◆ **Exercise description**:
Only a verbatim restatement of the lines from the one with "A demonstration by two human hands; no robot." through the end of the listing below is wanted. Pictures should be left out.

-*-*-

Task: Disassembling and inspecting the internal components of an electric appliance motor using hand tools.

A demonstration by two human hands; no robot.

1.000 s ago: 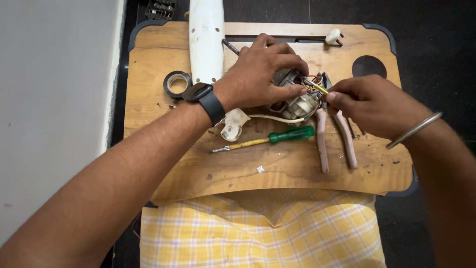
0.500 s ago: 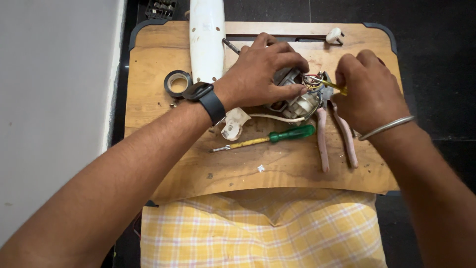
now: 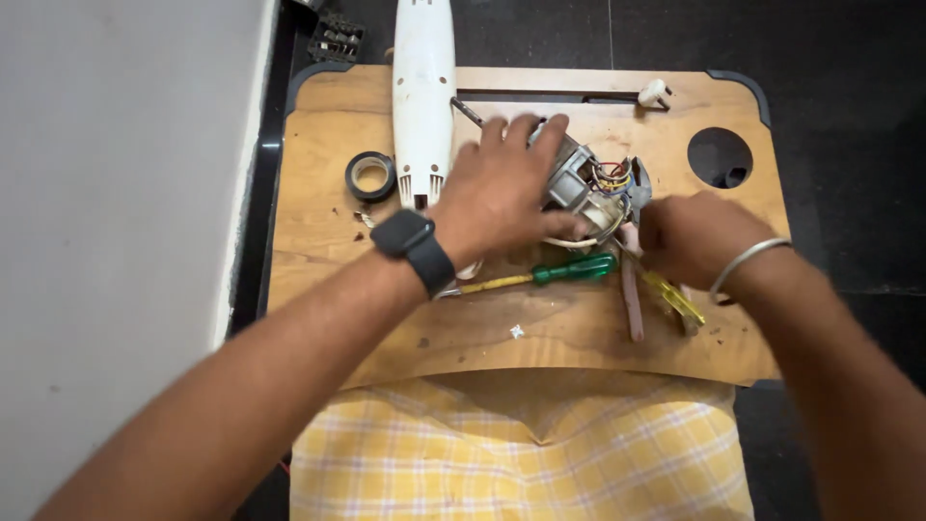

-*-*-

◆ **Exercise answer**:
A demonstration by two human hands; no robot.

1.000 s ago: 
0.500 s ago: 
now: 

The given output is complete.